Piratenschiff, Guadalquivir und die rosaroten Flamingos

oder im verwunschenen Flußdelta bei Trebujena

12.und 13.2.


Im Flußdelta vom Guadalquivir rolle ich ganz lange die Schotterpiste entlang. Es ist Wochenende und die schönen Plätze sind fest in Spaniens Hand. Die Sonne scheint und alle haben Freude am Draußen sein, Grillen, Fußball spielen, Quad fahren oder mit Wasserbikes umeinandertoben.

 

 

 

 

 

Der Guadalqivir ist fast so etwas wie ein Grenzfluß. Um nach Portugal zu kommen muß man die Brücke bei Sevilla überqueren oder man nimmt die ganz kleine Fähre vor Dos Hemanos.

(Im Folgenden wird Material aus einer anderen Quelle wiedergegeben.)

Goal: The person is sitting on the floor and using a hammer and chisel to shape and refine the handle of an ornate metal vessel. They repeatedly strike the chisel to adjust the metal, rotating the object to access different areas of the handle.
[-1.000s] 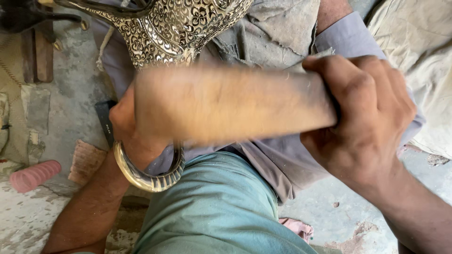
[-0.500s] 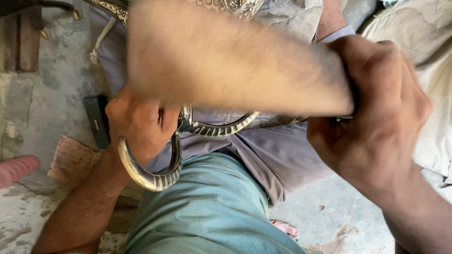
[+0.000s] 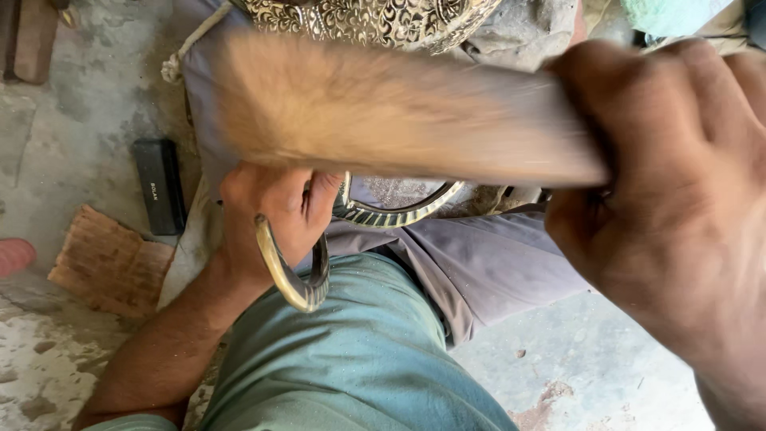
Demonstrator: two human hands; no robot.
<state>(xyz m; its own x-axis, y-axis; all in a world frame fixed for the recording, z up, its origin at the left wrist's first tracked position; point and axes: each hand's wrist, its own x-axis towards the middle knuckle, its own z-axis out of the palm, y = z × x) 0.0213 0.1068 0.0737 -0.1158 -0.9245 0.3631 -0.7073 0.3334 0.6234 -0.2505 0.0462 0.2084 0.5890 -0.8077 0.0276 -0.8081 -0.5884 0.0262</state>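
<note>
head view: left hand (image 3: 267, 211) grips curved metal handle (image 3: 289, 275); right hand (image 3: 678, 207) swings blurred wooden mallet (image 3: 383, 112).

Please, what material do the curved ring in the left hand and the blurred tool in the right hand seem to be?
The curved ring in the left hand looks like metal, perhaps brass: yellowish shine, dark engraved grooves. The blurred tool in the right hand looks like pale bare wood, tan and matte, though motion blur leaves that uncertain.
</note>
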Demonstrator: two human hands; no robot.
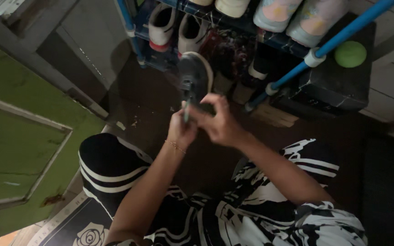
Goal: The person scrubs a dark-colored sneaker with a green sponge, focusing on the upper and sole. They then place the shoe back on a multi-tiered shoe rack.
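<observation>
Both forearms reach forward and converge, bare to above the elbow. The left hand [181,130] is closed in a fist-like grip, a thin chain at its wrist. Just beside it, touching, the right hand [220,123] curls its fingers [215,101] forward over the top.

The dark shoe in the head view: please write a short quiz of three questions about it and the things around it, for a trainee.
1. True or false: both hands are on the dark shoe.
2. What colour is the round ball on the black box?
A) red B) green C) white
3. What does the left hand wear at the wrist?

Key:
1. True: the right hand is on it too.
2. B.
3. A thin gold bracelet.
</observation>
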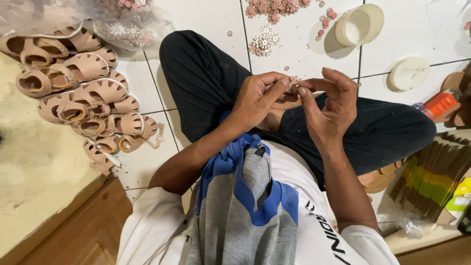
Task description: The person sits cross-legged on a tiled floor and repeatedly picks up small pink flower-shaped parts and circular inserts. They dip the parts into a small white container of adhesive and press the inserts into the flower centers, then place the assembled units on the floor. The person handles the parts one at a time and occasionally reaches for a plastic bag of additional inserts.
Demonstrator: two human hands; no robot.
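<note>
Flower piece (293,84): small, pale pink, pinched between the fingertips of both hands above the crossed legs (211,83). Far left of the piece, pink sandals (81,95) heaped on the tiled floor (422,39). Left hand (257,98) just left of the piece, thumb and fingers closed on it. Right hand (331,105) just right of it, thumb and forefinger gripping, other fingers spread. Above and beyond the piece, loose flowers (265,43); up and right of it, an open white tub (359,24), then its lid (409,73).
</note>
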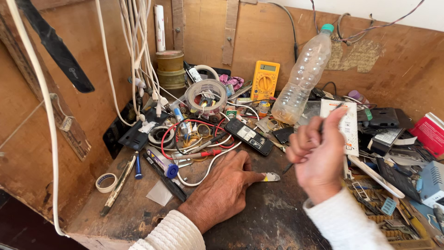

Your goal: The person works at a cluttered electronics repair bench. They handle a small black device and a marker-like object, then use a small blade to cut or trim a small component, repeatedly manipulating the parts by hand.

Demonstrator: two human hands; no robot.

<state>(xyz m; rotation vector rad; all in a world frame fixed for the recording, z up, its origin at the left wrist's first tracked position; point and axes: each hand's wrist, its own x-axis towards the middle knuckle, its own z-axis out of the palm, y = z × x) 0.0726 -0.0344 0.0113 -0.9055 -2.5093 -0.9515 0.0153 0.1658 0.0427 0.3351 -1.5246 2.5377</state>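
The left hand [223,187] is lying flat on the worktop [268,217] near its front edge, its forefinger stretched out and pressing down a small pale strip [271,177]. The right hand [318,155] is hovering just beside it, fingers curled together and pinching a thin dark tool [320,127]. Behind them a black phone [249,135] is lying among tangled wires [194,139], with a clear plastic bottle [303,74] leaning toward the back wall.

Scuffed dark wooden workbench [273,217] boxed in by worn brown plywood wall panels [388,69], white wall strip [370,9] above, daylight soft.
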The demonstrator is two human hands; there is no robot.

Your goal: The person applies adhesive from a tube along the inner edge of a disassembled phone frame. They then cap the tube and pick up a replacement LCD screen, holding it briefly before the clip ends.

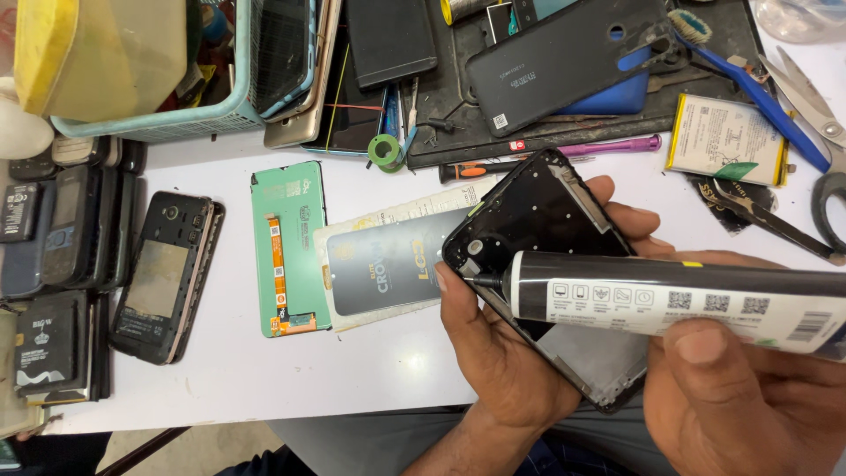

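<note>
Item: one black phone frame [538, 231], held tilted above the near edge of the white table [352, 370]. It is gripped by the left hand [502, 353], closed round its edges, thumb on the left rim and fingers curled behind the far side.

Item: one glue tube [679, 300], black with a white label, laid across the frame's lower half. It is clasped by the right hand [749, 397], closed round the tube's body; the fine nozzle is set at the frame's left edge, beside the thumb.

Handling, as judged: the frame is taken to be light, thin and rigid but easily bent or cracked, so it is best held by the rim, not the middle. The tube is judged soft and squeezable.

Left of the frame: one packaged screen [388, 264], one green-backed display panel [286, 247], one opened phone [167, 273], and a stack of old phones beyond, number not countable.

Beyond the frame: one black back cover [564, 62], one purple tool [608, 145].

Right of the frame: one battery [727, 139], one pair of scissors [811, 97], one blue toothbrush [749, 84].
</note>
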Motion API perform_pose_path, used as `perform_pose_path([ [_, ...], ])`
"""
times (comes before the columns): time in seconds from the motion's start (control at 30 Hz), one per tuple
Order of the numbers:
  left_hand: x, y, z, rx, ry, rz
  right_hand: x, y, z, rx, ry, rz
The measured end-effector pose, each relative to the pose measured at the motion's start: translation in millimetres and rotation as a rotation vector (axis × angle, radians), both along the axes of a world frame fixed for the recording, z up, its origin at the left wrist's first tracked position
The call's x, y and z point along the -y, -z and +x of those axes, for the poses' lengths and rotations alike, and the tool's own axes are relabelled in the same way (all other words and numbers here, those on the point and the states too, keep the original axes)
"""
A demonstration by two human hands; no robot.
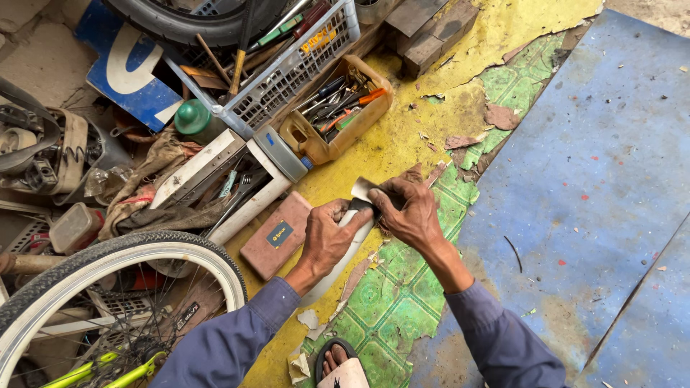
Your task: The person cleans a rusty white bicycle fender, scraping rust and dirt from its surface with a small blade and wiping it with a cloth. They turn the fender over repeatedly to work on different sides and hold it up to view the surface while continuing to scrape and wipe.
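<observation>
My left hand (327,237) grips a long pale strip (338,262) on the peeling floor (402,144); my right hand (410,212) pinches a small dark-and-white piece (363,192) against the strip's top end, just right of the brown block (277,236). I judge a slipping thumb could crumple the piece or drop it among the floor flakes.

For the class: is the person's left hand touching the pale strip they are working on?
Touching. The head view shows the left hand with fingers curled over the pale strip, no gap between them.
</observation>
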State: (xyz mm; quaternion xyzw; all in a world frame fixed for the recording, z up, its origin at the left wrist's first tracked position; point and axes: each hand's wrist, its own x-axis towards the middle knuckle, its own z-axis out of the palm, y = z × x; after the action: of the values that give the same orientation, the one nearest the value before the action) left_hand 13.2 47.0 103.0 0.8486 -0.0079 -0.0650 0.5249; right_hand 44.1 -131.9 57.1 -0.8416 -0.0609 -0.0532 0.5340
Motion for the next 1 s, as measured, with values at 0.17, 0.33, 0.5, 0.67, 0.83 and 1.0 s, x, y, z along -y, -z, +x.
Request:
perform_pose_path([
  [0.17,1,2,-4,-0.015,0.067,0.151,9,-9,7,-0.208,-0.167,-0.056],
  [0.33,4,2,-6,0.033,0.089,0.199,16,-1,7,-0.284,-0.217,0.006],
  [0.5,-7,-15,16,-0.140,-0.066,-0.026,13,24,2,-0.186,-0.160,0.250],
  [0.67,-11,-18,20,-0.087,-0.081,-0.344,10,37,1,-0.175,0.038,0.809],
  [0.83,-8,-11,16,-0.126,-0.090,-0.371,5,22,-3,-0.185,-0.003,0.668],
  [1.0,-6,-8,15,-0.161,-0.070,-0.428,-11,7,-13,-0.223,-0.001,0.735],
])
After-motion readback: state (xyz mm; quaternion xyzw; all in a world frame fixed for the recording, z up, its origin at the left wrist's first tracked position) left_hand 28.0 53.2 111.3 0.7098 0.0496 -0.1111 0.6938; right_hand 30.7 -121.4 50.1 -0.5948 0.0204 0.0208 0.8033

Ich bin aber noch weiter südlich und fahre erstmal hinunter bis zum Delta, da wo die Flamingos in den Sümpfen nach Leckerbissen suchen. Weit ab vom „Schuss“ finde ich das Piratenschiff, gestrandet an einer ehemaligen Sandabbaustelle.

 

 

 

 

 

 

 

 

 

Hier ist es ruhig, hier bleibe ich und genieße die Sonne, erforsche noch ein paar trockene Schlammwege. Am nächsten Tag ruft Bürokratie …. iiiih, ich habe ein Knöllchen gekriegt, das war in meiner deutschen Post. Naa gut, dann muß mein Geldbeutel ein bißchen geplündert werden und es gibt einen Kaffee weniger, nicht wirklich. Mein Nomadenleben hier draußen im Irgendwo ist so preiswert, schließlich stehe ich ja zum Nulltarif und kann ein bißchen den spanischen Straßenbau unterstützen.

 

 

 

 

 

Ich rolle noch die 20km bis es nicht mehr weiter geht, vorbei an den Flamingos, den Salzfeldern zu einem Schild, das mir sagt, hier ist Privatweg. Ein bißchen zu Fuß weiter. Stehen bleiben tue ich hier so nah am Meer nicht. Einst hatte sich ein Womo hierher verkrümmelt und fand sich nachts umzingelt von Polizisten mit Gewehr im Anschlag wieder. Sie vermuteten Drogenschmuggel.

 

 

 

 

 

Hier weiter oben wird nix mehr vermutet und ich stehe ungestört. Suche mir ein kuscheligeres Plätzchen am Ufer. Die Spanier sind wieder auf dem Rückweg zu ihrer Arbeitswoche und ich kann mir den schönsten Platz aussuchen.

 

 

 

 

 

Nebel legt sich über den Fluß und läßt in der Früh der Phantasie viel Raum. Die Sonne taucht kurz auf, verschwindet nochmal im milchigen Nebelgrau, bevor sie die letzten Tropfen verdunstet und den Blick wieder frei gibt auf den Fluß, die Bäume und mich mittendrin. Nomadenleben.